As a result of the current COVID-19 epidemic, many adjusters and workers compensation professionals have been faced with determining compensability for this COVID-19 diagnosis. Those of us who deal with workers’ compensation claims regularly can argue any number of positions, including the issue of occupational disease as it is discussed in the statute.
As a general rule, and by statute in most jurisdictions, employees who have been exposed to an infectious disease that exists not only in their industry but outside of it historically have not been eligible for workers compensation benefits unless that disease is an incident to a compensable injury or occupational disease.
Today, many experts in our industry believe that the statutes will have to be modified given the current predicament of much of our healthcare workforce. For example, there are existing exceptions in Texas to the presumption that infectious diseases fall under the “ordinary disease of life” category. But those exceptions are limited by certain job titles, ie. peace officers, firefighters, first responders and emergency medical technicians). Labor Code section 504.055(b) applies only to a first responder who sustains a serious bodily injury, as defined by Section 1.07, Penal Code, in the course and scope of employment. For purposes of this section, an injury sustained in the course and scope of employment includes an injury sustained by a first responder providing services on a volunteer basis.

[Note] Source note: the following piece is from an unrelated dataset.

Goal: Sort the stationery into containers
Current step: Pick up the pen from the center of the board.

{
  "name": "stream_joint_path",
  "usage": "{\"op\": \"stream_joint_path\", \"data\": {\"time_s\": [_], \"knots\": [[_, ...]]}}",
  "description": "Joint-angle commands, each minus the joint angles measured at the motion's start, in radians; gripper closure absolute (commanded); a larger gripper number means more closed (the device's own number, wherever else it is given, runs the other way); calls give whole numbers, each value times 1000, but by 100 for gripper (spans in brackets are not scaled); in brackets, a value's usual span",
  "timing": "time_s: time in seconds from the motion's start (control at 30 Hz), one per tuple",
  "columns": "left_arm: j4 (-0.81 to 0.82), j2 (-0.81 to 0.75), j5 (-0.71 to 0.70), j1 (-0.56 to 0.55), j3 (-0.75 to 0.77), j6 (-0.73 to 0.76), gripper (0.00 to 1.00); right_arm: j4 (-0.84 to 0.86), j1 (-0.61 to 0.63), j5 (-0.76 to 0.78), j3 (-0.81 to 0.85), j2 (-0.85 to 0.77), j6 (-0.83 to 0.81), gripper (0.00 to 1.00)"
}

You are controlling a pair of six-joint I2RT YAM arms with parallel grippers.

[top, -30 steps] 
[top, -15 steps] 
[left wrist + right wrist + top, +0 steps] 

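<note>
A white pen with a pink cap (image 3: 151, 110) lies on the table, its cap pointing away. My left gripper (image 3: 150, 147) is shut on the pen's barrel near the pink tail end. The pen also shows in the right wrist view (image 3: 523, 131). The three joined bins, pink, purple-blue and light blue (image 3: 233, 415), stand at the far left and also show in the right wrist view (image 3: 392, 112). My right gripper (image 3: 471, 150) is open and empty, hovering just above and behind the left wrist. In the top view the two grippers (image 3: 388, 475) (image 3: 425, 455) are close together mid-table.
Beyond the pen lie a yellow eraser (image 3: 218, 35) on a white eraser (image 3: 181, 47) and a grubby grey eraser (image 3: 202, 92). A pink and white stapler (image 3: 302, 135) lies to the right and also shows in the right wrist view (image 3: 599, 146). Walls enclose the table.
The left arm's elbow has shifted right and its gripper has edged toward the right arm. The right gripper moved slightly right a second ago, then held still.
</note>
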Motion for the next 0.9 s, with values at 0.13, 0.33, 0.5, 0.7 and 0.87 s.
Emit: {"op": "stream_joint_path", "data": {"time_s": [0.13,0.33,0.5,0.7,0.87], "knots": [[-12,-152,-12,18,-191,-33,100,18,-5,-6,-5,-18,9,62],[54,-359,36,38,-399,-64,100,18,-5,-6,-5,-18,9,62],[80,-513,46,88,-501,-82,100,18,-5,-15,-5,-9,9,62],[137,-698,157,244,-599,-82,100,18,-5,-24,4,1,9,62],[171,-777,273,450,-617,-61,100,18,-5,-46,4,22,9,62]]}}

With all the turmoil surrounding the issue, adjusters may be uncertain about how to proceed with comp claims filed related to COVID-19 exposure or actual disease. Although some recent published articles speculate that the virus will eventually be considered an “Occupational Disease”, presently the burden of proof falls on the claimant if they wish to seek contribution for a COVID-19 diagnosis on the basis that it is an “occupational disease.”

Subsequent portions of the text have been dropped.